Elk that congregated in the open on the Refuge were still prey for wolves, but not for mountain lions that could not compete with wolves away from the protection of trees and cliffs. As elk numbers dropped in our study area, following established management objectives to reduce the herd, they also changed their distribution. In combination, this has resulted in an amazing 70-percent reduction in the number of elk that winter on native range surrounding the National Elk Refuge, where they can be hunted by and sustain local mountain lions. Juvenile mountain lion survival plummeted, and we saw mountain lions of all ages increasingly die from starvation.
70 percent reduction is huge! And the remaining 30 percent of elk—around 2,500 individuals—must now be shared with the local wolf population, which over the course of the study increased by 600 percent and now outnumber mountain lions at least 3 to 1. Suddenly, it doesn’t seem so surprising that mountain lion numbers are down—adults and kittens are being killed, and their food resources are greatly reduced.

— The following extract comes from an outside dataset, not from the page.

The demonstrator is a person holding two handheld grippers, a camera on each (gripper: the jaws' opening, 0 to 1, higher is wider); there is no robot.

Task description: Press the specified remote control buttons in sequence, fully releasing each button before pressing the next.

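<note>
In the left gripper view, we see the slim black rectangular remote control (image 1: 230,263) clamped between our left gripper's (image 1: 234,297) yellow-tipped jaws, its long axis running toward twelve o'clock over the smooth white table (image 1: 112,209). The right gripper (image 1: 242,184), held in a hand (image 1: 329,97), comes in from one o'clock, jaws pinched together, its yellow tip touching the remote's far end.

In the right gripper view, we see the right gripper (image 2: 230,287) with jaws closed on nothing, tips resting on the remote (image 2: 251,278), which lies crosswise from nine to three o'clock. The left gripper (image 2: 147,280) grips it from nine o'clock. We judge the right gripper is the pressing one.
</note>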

We’ve just completed the next step in our research, which is to make recommendations to aid the recovery of mountain lions. Unsurprisingly, we emphasize the need to redistribute elk on the landscape, a concept easy to propose but very difficult to implement on the ground in a system with multiple predators, multiple jurisdictions, and multiple management objectives all interacting with each other in sometimes unexpected ways.
We also recommend reducing mountain lion hunting in areas where wolves are rebounding—the cascading effects of their presence are apparently too much for the cats to handle when already under pressure from human hunters. Finally, this study shows the need for managing whole ecosystems in complex areas like the West where various stakeholders hold different objectives for wildlife, sometimes complimentary, sometimes contradictory. In this case, it is the mountain lion that suffered.